Cursors are an expensive habit.

Iterating is better than looping. “What’s the difference?”, you might ask. Well, the difference is about O(N) vs. O(N^2). Ok, I’ll say that again in English. The complexity of using cursors is that they loop through data sets using the same pattern as a nested for loop. Each additional data set raises the complexity of the total by exponentiation. That is because each additional data set effectively creates another innermost loop. Two data sets are O(N^2), three data sets are O(N^3) and so on. Getting in the habit of using cursors when there are better algorithms to choose from can be costly.

They do this without any of the optimizations that would be available to lower level functions of the database itself. That is, they can’t use indexes in any significant way, can’t transform into sub-selects, pull up into joins or use parallel reads. They also won’t benefit from any future optimizations that the database has available. I hope you are a grandmaster coder that always gets the correct algorithm and codes it perfectly the first time, because you just defeated one of the most important benefits of a relational database. Performance by relying on best practices, or at least somebody else’s code.

Everybody is better than you. Maybe not individually, but collectively almost certainly. Aside from the declarative vs. imperative argument, coding in a language that is once-removed from the underlying function library allows everybody else to attempt to make your code run faster, better and more efficiently without consulting you. And that’s very, very good for you.

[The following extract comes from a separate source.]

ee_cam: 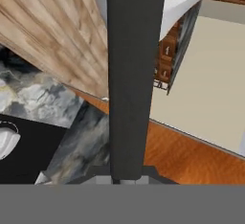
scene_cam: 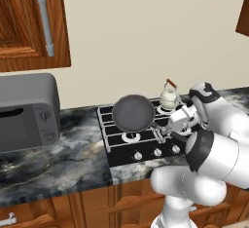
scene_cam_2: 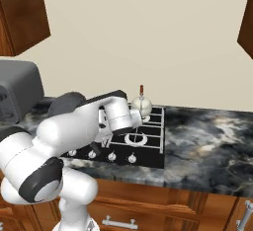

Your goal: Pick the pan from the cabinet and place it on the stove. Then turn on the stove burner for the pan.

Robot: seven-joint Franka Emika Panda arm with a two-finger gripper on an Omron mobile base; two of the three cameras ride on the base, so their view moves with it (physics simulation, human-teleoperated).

Let’s make some data to play with.

We’ll start by setting up some data to play with over the next few articles.

Contents of cursors.bash:

set -o nounset                              # Treat unset variables as an error
# This script assumes that you have PostgreSQL running locally,
#  that you have a database with the same name as the local user,
#  and that you can create all this structure.
#  If not, then:
#   sudo -iu postgres createuser -s $USER
#   createdb

# Clean up from the last run
[[ -f itisPostgreSql.zip ]] && rm itisPostgreSql.zip
subdirs=$(ls -1 itisPostgreSql* | grep : | sed -e 's/://')
for sub in ${subdirs[@]}
do
    rm -rf $sub
done

# Get the newest file
wget https://www.itis.gov/downloads/itisPostgreSql.zip
# Unpack it
unzip itisPostgreSql.zip
# This makes a directory with the stupidest f-ing name possible
#  itisPostgreSqlDDMMYY
subdir=$(\ls -1 itisPostgreSql* | grep : | sed -e 's/://')
# The script wants to create an "ITIS" database.  Let's just make that a schema.
sed -i $subdir/ITIS.sql -e '/"ITIS"/d'  # Cut the lines about making the db
sed -i $subdir/ITIS.sql -e '/-- PostgreSQL database dump/s/.*/CREATE SCHEMA IF NOT EXISTS itis;/'
sed -i $subdir/ITIS.sql -e '/SET search_path = public, pg_catalog;/s/.*/SET search_path TO itis;/'
# ok, we have a schema to put the data in, let's do the import.
#  timeout if we can't connect, fail on error.
PG_TIMEOUT=5 psql -v "ON_ERROR_STOP=1" -f $subdir/ITIS.sql

This gives us a bit over 600K records to play with in the itis.hierarchy table, which contains a taxonomy of the natural world. We’ll use this data to illustrate various methods of dealing with complex data interactions.

The first alternative.

My go-to design pattern for walking along recordsets while doing expensive operations is the Common Table Expression (CTE).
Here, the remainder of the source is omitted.